Entrevista

Entrevista com o escritor e tradutor grapiúna Hélio Pólvora sobre a importância de Hemingway

O que Ernest Hemingway representa não só para a literatura norte- -americana do século 20, mas também universal?
Hélio Pólvora – Hemingway pertenceu à lost generation (geração perdida), definição cunhada por Gertrude Stein, musa em Paris de um grupo de escritores que, no interregno de duas guerras mundiais, esvaziaram a crença em valores considerados absolutos ou eternos. Tinha temperamento sombrio de herói trágico: o pai, o médico Clarence Hemingway, que lhe dera o primeiro rifle e o ensinara a caçar, suicidou-se. O escritor, já idoso e dominado pelas limitações da velhice, indignas de um sportsman, enfiou na boca os dois canos de uma espingarda de matar elefante – disparou. Além disso, apreciava a vida livre e rústica (raw life), e sentia a natureza em declínio. Sua ficção é a de um descrente, um nihilista que busca a aventura como contrapartida ao tédio de um mundo já banalizado. Depois dele, e paralelamente com Franz Kakfa, a boa literatura reflete uma sensação de perda e busca de identidade.

Que tipo de inovação ou renovação estilistica / linguística ele trouxe?
Hélio Pólvora – Ele foi o corifeu dos que procuram a palavra exata, sem adorno – a palavra capaz de resumir situações e temperamentos. Escreveu com simplicidade – mas uma simplicidade enganosa, produto de despojamento e depuração. Fez literatura superior, na medida em que, em vez de descrever ações e sentimentos de personagens, deixou-os transparecer no que eles diziam e, sobretudo, no que faziam, namaneiracomo reagiam à vida.

Para o senhor, Hemingway é mais cultuado pela literatura em si ou pela personalidade forte, já que fazia o tipo macho aventureiro, em oposição aos europeus mais sensíveis e de modos mais delicados?
Hélio Pólvora – Por ambas as facetas. Mas creio que cultivou mais a raw life, pela necessidade de ser e criar heróis másculos numa sociedade de fracos e medíocres. Ademais, o fato de arriscar-se era uma forma disfarçada de arreliar a morte, ou talvez de apressá-la. Mas embora passe a ideia de ficcionista duro, avesso ao sentimentalismo, acreditava, no fundo, que os sinos tangem por todos nós, conforme a epígrafe de John Donne em Por Quem os Sinos Dobram, romance sobre a Guerra Civil Espanhola.

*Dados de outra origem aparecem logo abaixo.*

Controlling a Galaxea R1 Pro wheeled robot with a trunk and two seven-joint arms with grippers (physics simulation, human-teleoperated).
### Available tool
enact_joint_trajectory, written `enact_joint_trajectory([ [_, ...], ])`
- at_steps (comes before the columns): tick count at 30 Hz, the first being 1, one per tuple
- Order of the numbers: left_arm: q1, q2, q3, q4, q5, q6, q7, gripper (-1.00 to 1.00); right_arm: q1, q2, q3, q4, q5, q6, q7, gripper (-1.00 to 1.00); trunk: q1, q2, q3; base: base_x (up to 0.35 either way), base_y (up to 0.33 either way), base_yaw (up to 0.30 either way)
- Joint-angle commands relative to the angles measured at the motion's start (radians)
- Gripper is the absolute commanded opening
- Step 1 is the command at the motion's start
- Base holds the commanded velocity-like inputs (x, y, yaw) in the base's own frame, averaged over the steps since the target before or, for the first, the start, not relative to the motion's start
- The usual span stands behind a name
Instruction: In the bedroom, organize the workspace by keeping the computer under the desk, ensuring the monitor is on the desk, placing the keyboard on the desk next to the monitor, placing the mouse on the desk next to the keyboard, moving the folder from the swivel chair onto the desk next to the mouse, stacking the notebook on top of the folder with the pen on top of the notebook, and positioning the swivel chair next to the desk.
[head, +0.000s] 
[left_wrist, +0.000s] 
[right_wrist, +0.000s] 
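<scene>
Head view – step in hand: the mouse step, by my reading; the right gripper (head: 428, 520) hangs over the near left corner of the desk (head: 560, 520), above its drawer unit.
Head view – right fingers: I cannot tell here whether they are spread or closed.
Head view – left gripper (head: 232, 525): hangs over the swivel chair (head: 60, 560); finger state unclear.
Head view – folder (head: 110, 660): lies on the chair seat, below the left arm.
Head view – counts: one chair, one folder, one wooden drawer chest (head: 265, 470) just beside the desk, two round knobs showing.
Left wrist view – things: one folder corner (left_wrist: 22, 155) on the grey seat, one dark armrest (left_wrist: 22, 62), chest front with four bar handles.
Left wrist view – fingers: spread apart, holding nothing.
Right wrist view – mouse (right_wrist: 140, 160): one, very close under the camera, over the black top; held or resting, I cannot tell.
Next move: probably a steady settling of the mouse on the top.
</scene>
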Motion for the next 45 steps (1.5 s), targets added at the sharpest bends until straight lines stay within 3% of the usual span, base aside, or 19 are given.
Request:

As traduções brasileiras fazem jus à obra? O senhor tem alguma observação nesse sentido?
Hélio Pólvora – Gosto das traduções de Breno da Silveira e de algumas mais recentes. Eu próprio traduzi The Nick Adams Stories (As Aventuras de Nick Adams), contos ambientados nas florwstas de Michigan, sobre o seu alter ego Nick à procura das próprias trilhas existenciais, sobre a guerra, sobre o desconsolado retorno do soldado e o eterno (e prazeroso, naturalmente) conflito homem- mulher. Traduzi também The Good Lion, uma história infantil. Admiro Heminway mais como contista (As Neves de Kilimanjaro, Os Assassinos, O Velho e o Mar, Agora eu Me Deito, O Último Lugar Bom, Colinas Como Elefantes Brancos, O Fim de Algo, A Vida Curta e Feliz de Francis Macomber, dentre outros). Dos seus romances, prefiro O Sol Também se Levanta.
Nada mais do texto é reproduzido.